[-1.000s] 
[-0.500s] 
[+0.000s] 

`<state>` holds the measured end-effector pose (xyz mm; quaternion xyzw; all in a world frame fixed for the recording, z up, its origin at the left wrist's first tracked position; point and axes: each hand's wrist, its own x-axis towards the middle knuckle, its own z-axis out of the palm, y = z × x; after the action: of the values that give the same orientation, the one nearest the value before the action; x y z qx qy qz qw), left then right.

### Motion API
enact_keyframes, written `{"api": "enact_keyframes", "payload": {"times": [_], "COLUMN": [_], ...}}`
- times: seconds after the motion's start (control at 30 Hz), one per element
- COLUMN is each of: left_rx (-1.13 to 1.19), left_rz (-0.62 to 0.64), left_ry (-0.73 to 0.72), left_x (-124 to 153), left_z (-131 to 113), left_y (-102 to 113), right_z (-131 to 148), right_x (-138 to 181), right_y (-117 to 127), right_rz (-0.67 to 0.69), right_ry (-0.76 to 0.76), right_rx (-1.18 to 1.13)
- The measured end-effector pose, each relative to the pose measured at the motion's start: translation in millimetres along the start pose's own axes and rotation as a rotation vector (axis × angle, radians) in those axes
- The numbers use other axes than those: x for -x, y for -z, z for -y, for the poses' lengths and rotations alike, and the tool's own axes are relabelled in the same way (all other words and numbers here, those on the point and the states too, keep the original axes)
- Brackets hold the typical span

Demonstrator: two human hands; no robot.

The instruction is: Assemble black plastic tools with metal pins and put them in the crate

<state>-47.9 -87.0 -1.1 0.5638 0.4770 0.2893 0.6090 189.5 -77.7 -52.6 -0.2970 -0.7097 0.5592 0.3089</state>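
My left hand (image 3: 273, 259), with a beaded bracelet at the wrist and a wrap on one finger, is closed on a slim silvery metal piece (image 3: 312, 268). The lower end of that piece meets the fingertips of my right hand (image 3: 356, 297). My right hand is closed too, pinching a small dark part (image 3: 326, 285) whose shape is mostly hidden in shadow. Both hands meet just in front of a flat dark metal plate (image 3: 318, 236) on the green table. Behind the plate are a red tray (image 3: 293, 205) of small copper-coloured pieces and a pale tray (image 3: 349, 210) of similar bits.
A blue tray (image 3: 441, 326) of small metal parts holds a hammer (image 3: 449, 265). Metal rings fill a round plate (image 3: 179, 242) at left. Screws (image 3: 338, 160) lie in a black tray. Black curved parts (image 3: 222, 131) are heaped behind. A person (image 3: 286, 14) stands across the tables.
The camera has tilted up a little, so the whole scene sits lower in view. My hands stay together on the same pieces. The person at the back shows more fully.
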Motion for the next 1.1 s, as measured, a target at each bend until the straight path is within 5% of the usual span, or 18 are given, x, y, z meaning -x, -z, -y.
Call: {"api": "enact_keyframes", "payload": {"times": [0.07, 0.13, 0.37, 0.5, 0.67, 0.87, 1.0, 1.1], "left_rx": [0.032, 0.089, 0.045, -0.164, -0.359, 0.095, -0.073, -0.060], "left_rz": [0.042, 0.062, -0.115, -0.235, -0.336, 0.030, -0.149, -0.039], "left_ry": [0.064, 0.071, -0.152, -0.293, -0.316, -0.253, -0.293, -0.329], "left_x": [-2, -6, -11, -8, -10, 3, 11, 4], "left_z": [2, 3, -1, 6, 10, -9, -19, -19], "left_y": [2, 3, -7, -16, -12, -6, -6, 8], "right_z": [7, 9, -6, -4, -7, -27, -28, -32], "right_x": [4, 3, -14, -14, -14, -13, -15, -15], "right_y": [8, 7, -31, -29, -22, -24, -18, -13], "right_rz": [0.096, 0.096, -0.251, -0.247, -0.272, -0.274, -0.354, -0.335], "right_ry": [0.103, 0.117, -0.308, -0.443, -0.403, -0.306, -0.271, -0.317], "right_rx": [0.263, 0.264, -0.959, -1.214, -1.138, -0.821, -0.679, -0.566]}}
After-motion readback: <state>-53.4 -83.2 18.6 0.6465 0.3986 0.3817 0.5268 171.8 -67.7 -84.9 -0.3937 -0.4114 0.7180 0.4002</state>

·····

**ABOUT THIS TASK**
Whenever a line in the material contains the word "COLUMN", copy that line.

**FINISHED EXERCISE**
enact_keyframes, written `{"api": "enact_keyframes", "payload": {"times": [_], "COLUMN": [_], ...}}`
- COLUMN is each of: left_rx (-1.13 to 1.19), left_rz (-0.62 to 0.64), left_ry (-0.73 to 0.72), left_x (-124 to 153), left_z (-131 to 113), left_y (-102 to 113), right_z (-131 to 148), right_x (-138 to 181), right_y (-117 to 127), right_rz (-0.67 to 0.69), right_ry (-0.76 to 0.76), right_rx (-1.18 to 1.13)

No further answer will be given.